Any suggestions or any other cases not taken in consideration? I would like to sleep well and be prepared when all is went bad.

EDIT: i think to schedule the nighly backup from our backup server (nothing to do with proxmox) by using proxmox api. Any docs about this? How can I schedule a remote backup with snapshot using API ? To keep file system consistency (where i'm using databases) i'm thinking about scheduling (from the inside of vm) a mysqldump. In example, i'll schedule a mysqldump to disk at 23:00 and then i'll schedule the snapshot+backup at 00:00. Is possible to execute some commands directly from vzdump ?

In addition to vzdump, i'll also use rsync to sync all files to a remote location. This because If I need to restore a couple of files, i'll be able to do that directly. By only using the vzdump image, to restore 3 files i'll have to restore the whole VM at first and this could take hours.

Any suggestions is welcome.

wolfgang · Jul 4, 2016

Hi,

Alessandro 123 said:
I think to reinstall a new proxmox node from scratch and then restore all VMs previously running from a previous export made with vzdump. Is this ok? Any better workflow?

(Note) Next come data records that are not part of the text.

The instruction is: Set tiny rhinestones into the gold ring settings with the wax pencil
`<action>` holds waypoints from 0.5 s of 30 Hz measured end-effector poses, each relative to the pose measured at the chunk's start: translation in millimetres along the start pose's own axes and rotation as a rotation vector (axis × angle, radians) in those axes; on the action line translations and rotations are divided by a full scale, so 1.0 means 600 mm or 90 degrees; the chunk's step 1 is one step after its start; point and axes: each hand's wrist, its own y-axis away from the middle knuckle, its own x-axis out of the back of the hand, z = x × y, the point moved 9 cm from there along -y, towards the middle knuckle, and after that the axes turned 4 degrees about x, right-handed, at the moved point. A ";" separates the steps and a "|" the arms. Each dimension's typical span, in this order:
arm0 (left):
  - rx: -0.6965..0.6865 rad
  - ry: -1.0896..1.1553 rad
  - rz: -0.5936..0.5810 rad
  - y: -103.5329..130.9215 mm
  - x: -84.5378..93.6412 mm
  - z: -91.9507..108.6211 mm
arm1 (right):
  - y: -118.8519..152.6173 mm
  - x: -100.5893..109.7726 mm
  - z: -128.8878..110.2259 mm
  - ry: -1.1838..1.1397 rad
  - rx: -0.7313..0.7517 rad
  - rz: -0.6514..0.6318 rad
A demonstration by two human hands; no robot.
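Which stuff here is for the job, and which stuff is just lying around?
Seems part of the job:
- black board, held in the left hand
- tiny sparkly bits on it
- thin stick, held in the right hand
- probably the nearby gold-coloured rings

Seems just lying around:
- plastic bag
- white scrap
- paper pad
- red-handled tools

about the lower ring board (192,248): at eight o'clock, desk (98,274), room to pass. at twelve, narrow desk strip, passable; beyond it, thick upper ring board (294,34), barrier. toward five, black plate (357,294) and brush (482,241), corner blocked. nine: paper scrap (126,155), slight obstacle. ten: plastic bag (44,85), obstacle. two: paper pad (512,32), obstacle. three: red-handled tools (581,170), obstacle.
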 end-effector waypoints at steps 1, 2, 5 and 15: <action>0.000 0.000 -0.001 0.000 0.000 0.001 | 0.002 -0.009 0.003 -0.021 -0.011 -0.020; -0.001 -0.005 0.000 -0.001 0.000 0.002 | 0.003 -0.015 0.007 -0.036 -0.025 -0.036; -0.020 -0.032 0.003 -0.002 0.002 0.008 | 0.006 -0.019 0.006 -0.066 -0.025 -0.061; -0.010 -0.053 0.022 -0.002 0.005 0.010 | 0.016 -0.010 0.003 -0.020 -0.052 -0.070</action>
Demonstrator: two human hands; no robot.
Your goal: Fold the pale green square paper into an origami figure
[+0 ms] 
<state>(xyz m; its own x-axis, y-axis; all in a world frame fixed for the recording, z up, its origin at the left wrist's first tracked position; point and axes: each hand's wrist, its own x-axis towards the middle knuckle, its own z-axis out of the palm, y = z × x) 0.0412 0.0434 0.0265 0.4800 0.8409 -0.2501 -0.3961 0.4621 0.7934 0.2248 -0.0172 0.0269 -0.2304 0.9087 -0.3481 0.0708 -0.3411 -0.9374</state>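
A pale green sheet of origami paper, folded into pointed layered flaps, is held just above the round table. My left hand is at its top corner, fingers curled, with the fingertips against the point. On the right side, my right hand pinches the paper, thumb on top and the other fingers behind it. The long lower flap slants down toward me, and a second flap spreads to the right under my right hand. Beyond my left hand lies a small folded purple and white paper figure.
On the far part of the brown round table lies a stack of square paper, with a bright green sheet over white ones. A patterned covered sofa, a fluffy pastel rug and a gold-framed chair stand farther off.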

If you have a single node installation and all VM images lay on the disk what is corrupt. Yes then this is the way.

Alessandro 123 said:
2) proxmox node available but some VMs lost:
manual restore from vzdump.

Yes correct.

Alessandro 123 said:
3) proxmox available but LVM configuration corrupted/lost:
I don't know how to recover from this

Same as the first one or you can try to repair it with a live Linux. We use LVM for root.

Alessandro 123 said:
4) proxmox failing (unrecoverable read errors in a degraded RAID):
immediatly backup with vzdump and then restore on a different host. Any better workflow?

Would be ok.

We have an own cluster wide backup scheduler, so there is no need of remote starting it.
This is located in Datacenter->Backup.
If you make also internal backups be sure you do not at the same time.

Alessandro 123 said:
Is possible to execute some commands directly from vzdump ?

Yes see man vzdump

LnxBil · Jul 4, 2016

1-4 should he straight forward as any Linux host. We backup the OS files itself and need only to restore them and rebuild grub in a disaster recovery case. VM-Backups are done regularly with onboard Proxmox backup scheduling.

To your EDIT: Please use (i hope you're using KVM) the qemu-quest agent and MySQL hooks. Then you have a crash consistent database which is even better than the shady dump. You can extract the vzdump files and access the files directly, so the rsync step is not necessary.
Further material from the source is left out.